ANALYSIS: The 83 snaps tied a season-high for a game (vs. Falcons) and reflected the decisive time of possession advantage the Patriots had (39:54-20:06). … Maroney’s 37 snaps were a season-high. His 23 carries were the third highest total of his career (including playoffs) as his hard running – and the fact he seemed to be get stronger later in the game -- was a big part of the win. … Edelman’s playtime spiked from last week (5 snaps vs. Colts) as he was part of three- and four-receiver sets. … One of the interesting parts of the game was how Connolly started at right guard then moved to fullback on the start of the second series of the game before returning to guard. … Green-Ellis lined up as a lead-blocking fullback, running back, and in the shotgun in a two-back set. … Slater was the lone receiver in a power set with two tight ends and lead-blocking fullback.

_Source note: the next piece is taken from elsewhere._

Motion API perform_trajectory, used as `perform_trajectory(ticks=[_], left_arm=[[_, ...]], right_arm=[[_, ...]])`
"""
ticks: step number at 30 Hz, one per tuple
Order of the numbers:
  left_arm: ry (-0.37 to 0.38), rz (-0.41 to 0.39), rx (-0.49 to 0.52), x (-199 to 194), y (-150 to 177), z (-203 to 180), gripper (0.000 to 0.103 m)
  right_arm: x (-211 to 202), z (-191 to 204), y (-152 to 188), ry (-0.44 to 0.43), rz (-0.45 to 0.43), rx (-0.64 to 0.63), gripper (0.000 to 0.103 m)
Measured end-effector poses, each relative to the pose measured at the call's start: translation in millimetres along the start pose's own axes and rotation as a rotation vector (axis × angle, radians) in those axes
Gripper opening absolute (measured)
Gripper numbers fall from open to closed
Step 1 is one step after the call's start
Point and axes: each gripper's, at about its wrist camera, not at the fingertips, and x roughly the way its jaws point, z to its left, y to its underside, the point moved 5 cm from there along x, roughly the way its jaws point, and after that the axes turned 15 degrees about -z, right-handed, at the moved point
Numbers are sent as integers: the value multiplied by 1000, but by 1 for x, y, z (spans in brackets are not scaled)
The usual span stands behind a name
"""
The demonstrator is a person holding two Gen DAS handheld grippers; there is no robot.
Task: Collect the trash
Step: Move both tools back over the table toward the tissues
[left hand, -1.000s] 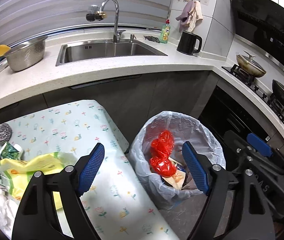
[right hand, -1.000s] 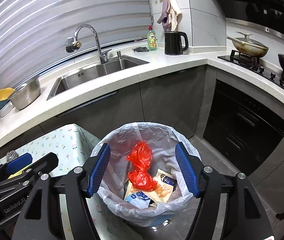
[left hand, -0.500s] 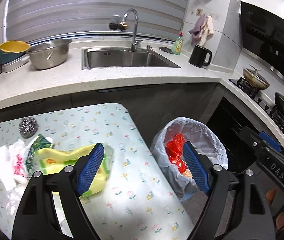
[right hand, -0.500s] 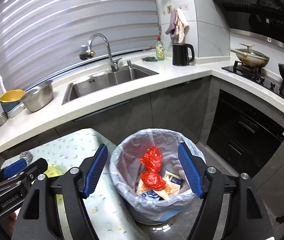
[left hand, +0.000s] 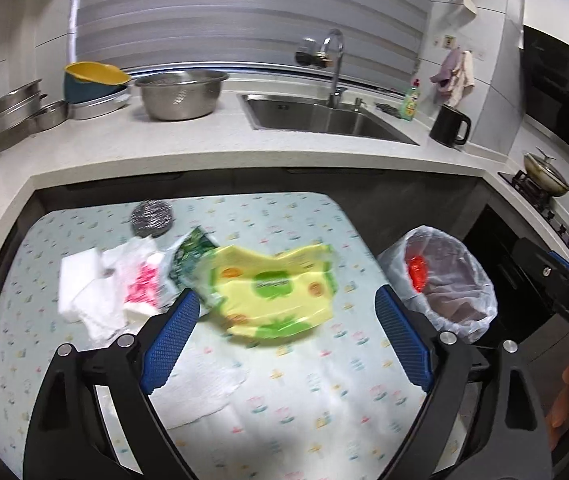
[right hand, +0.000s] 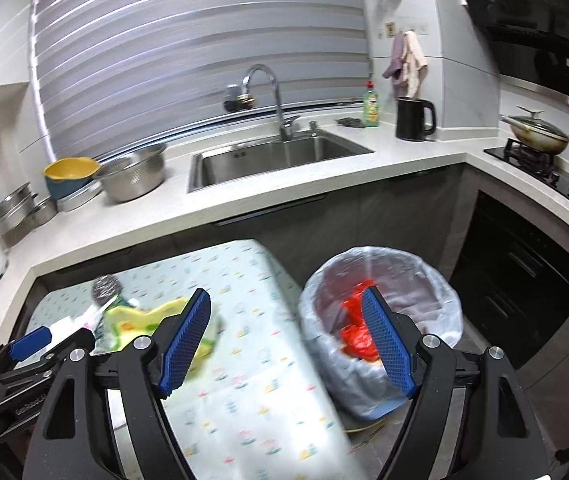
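Kitchen corner, seen from two handheld grippers. Left gripper (left hand: 284, 340) held above a small table covered in a pale floral-print cloth (left hand: 304, 392), blue-padded fingers (left hand: 170, 338) spread wide apart with nothing between them. Just ahead of those fingers, a crumpled yellow and green plastic wrapper (left hand: 274, 294) lying on the cloth. To its left, touching or overlapping: a dark green foil packet (left hand: 190, 250), a white plastic bag with pink print (left hand: 140, 280), and crumpled white paper tissues (left hand: 84, 288). Beyond them, a round steel-wool scouring ball (left hand: 152, 220). Nearer the camera, a flat white paper towel (left hand: 200, 392).

Right gripper (right hand: 284, 336) likewise spread wide and empty, hovering over the table edge and a round bin lined with a translucent white bag (right hand: 424, 276), standing on the floor beside the table. Inside the bin, red crumpled plastic (right hand: 354, 336).
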Motion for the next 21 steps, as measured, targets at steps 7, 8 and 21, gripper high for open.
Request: perform_trajectory(ticks=[7,8,21], left_arm=[[-87,28,-20,-17,23,57,87],[-96,37,-25,-18,28,65,87],[-172,129,-118,-19,82,143,87]], right_arm=[[-13,44,23,-59,35,-10,75],[-14,49,27,-67,41,-10,75],[-4,115,107,-149,200,-35,75]])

Green-Ellis leaves with illness

November, 15, 2009
11/15/09
7:24
PM ET

INDIANAPOLIS -- Patriots running back BenJarvus Green-Ellis returned to the locker room during the final moments of the first half with an apparent illness.

Green-Ellis was seen leaning over the Patriots bench and appeared to be vomitting. Trainers appeared to motion for an I.V. and Green-Ellis departed with less than a minute to play in the half.

Green-Ellis was back on the sideline for the third quarter.

Breaking down the key play

October, 18, 2009
10/18/09
6:29
PM ET

FOXBOROUGH, Mass. -- One of the dazzling plays in the Patriots' 59-0 victory over the Titans was a 40-yard touchdown pass from Tom Brady to Randy Moss on a flea-flicker.

Here's a breakdown of the play:

The situation: The Patriots led 10-0 with 10:02 remaining in the second quarter. New England had the ball on the Titans' 40-yard line, headed toward the open end of the stadium.

Offensive personnel: The Patriots had two receivers, two tight ends and running back BenJarvus Green-Ellis on the field. Receiver Randy Moss lined up on the right side, while Wes Welker was to the left, but not split particularly wide. Tight end Chris Baker was on the right side of the line, with tight end Benjamin Watson on the left side.

At the snap: Brady took his drop from center and handed off to Green-Ellis, who sold the run hard up the middle. "Benny went through there and the guy was really far upfield," Brady recalled. "He turned with Benny and Benny pitched it back."

Defensive play call: "It was quarters coverage, zone coverage, and it was a good play call [by New England]," explained Titans safety Chris Hope. "With the running back touching the ball, it puts me in the run front. I had to respect the run. At the same time, I tried to react and come back and help on the back end and make a play."

Patriots receivers attack the deep parts of the field: Welker sprinted down the field before cutting his route to the middle, while Moss worked behind him, threatening the deep third of the field coming from right to left toward the end zone. "It was definitely a play we were working on and the defense really bit up thinking it was a run," Welker said. "I almost wanted to throw my hand up and take it through the middle. But we have Randy for that."

Brady connects with Moss in the end zone: "I had great time to throw," Brady said. "You can always tell when Randy is open, because he puts on another gear. I just threw it out there, he was wide open, and he made a great catch. It was a big play for us."

Result and impact: The touchdown gave the Patriots a 17-0 lead and sparked a five-touchdown quarter that boosted the lead to 45-0 at the half. The game was well in hand.